Since not all data has equal value, understanding where to concentrate their efforts given the limited resources available is critical. Unfortunately, most IT departments lack a sophisticated set of data management capabilities to determine what data lives where in the cloud. As a result, an agentless platform offers cybersecurity teams an option that is less capital intensive which helps determine where data sits without having to re-engineer application infrastructures.
The platform then combines all this data security information and presents it in a graph, connecting every component required to detect enterprise cloud data, correlate risks, and offer the information required for priority repair. Remediation efforts can be sent to a service management platform, or alternative automated steps might be implemented. To address the vulnerability, certain organizations or persons can be notified, or measures can be made to deny access.
“Our graph-powered platform is a hub that connects all data with assets, identities, accesses, misconﬁgurations, and vulnerabilities to help security teams continuously discover sensitive information, determine attack paths and automate remediation efforts to secure it,” said Ravi Ithal, Normalyze co-founder and CTO.
“We are the only platform that is combining data with identity, access, configs, and vulnerabilities to give customers a holistic view about their cloud data security posture and help them orchestrate remediation efforts across all three clouds”.

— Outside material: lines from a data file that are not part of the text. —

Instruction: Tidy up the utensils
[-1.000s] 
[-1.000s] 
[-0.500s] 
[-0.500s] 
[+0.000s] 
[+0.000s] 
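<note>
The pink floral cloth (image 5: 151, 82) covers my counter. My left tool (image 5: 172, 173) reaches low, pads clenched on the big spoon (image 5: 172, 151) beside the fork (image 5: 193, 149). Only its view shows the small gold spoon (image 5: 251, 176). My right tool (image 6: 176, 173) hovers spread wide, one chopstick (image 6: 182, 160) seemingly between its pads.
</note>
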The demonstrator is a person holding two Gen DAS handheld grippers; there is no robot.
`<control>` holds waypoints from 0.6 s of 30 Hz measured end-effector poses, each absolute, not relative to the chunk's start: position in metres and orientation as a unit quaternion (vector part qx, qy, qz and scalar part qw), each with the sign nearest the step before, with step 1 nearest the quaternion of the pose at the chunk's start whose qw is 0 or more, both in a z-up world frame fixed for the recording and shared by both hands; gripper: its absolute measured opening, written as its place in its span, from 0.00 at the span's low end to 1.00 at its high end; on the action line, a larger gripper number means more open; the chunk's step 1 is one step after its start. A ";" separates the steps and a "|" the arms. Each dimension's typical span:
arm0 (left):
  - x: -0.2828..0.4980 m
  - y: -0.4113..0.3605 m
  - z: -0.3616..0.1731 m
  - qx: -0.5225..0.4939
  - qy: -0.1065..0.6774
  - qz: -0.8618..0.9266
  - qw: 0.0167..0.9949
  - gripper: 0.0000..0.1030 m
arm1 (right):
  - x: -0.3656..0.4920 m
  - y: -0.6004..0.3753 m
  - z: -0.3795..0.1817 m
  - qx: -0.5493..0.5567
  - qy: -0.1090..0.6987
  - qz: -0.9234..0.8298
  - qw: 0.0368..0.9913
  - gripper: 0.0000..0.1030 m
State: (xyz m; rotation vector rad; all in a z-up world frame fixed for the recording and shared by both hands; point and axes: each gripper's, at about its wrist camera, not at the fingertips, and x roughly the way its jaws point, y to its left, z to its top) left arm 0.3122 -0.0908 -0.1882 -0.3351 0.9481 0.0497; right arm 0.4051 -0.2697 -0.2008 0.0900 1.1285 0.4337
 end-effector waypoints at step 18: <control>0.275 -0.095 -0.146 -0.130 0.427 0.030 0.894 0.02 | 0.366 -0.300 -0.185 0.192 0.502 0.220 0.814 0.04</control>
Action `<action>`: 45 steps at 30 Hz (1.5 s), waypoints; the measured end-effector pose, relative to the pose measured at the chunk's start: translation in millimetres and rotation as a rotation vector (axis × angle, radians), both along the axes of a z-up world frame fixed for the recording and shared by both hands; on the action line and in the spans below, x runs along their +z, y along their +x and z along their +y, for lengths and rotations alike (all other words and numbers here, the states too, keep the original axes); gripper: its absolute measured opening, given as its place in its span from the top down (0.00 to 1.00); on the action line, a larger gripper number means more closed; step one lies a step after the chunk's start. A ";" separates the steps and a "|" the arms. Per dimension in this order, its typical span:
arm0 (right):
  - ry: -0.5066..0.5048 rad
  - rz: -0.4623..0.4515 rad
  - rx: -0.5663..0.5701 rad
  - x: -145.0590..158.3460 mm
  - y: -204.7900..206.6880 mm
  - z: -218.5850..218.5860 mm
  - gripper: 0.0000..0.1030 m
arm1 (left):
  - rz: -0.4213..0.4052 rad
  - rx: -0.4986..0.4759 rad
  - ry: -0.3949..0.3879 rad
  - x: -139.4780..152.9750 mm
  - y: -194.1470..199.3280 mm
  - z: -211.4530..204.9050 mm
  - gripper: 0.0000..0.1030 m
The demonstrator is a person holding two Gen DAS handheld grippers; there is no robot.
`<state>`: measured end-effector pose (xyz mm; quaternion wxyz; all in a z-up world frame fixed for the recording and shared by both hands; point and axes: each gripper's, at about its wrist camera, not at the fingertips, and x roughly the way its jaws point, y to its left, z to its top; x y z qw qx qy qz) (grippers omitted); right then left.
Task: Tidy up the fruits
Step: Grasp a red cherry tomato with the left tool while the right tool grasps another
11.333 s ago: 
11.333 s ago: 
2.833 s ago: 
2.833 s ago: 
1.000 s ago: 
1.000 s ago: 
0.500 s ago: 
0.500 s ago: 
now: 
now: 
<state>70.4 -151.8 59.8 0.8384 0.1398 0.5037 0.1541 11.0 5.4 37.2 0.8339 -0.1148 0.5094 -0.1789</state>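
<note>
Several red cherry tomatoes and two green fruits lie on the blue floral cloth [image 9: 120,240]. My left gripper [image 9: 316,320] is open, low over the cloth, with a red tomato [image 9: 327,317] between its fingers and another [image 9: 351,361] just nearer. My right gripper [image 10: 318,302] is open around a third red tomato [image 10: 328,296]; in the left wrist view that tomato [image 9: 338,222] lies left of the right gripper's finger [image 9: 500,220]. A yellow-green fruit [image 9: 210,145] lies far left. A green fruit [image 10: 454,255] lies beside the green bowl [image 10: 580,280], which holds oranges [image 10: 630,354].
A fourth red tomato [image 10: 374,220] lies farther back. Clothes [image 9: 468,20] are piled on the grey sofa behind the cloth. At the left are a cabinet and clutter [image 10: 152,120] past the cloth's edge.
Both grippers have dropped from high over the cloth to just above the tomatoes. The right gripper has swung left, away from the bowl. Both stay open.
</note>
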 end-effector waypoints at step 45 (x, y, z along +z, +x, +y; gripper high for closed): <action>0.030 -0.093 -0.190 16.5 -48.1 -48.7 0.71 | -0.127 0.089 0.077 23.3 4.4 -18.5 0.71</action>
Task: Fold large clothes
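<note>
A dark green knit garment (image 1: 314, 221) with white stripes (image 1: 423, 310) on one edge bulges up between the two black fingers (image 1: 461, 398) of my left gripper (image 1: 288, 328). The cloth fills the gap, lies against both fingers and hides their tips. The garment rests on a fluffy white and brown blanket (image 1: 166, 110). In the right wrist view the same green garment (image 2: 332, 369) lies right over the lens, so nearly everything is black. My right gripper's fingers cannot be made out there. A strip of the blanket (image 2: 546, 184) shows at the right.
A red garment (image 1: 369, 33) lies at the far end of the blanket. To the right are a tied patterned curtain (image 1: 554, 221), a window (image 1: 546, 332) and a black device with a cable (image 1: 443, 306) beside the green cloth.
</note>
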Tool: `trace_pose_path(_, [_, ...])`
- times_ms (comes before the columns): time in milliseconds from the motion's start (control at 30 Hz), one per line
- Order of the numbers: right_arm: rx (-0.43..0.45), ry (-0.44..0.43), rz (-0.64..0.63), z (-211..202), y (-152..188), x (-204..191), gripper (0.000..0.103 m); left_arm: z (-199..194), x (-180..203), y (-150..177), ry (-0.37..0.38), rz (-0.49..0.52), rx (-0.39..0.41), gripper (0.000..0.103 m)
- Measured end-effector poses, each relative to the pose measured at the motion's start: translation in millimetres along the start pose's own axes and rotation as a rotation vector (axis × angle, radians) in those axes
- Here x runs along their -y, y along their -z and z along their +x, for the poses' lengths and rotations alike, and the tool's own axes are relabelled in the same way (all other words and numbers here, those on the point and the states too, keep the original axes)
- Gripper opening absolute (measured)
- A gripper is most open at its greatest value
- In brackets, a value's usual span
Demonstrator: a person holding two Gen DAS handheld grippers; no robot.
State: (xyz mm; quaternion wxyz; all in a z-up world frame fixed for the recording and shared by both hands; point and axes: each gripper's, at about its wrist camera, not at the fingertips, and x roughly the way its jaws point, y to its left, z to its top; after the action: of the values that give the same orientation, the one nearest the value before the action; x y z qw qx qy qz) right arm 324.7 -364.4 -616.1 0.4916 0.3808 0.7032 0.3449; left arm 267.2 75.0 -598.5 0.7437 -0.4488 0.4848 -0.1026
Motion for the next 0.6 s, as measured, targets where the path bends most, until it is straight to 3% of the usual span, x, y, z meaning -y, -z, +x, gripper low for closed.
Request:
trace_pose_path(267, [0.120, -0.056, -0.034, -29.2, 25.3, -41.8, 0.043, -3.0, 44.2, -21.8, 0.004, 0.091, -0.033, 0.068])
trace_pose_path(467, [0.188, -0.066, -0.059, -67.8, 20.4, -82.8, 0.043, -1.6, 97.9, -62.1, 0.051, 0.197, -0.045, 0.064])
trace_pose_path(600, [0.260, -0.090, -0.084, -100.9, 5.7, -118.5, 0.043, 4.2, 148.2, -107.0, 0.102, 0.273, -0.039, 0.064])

News of the platform emerging from stealth has been met with a general atmosphere of excitement from the industry with many CISOs remarking upon its use cases. “It’s ideal that I can use the same platform as my engineers and DevOps teams, giving us the ability to visualize our cloud environments in real-time and create signatures that combine sensitive data with access details, conﬁgurations, and vulnerabilities to continuously discover attack paths and drive remediation,” said Bernard Brantley, CISO at Corelight.
Normalyze is being marketed as a freemium product allowing its benefits to reach the maximum number of enterprises, with its premium membership prices at $14,995/year.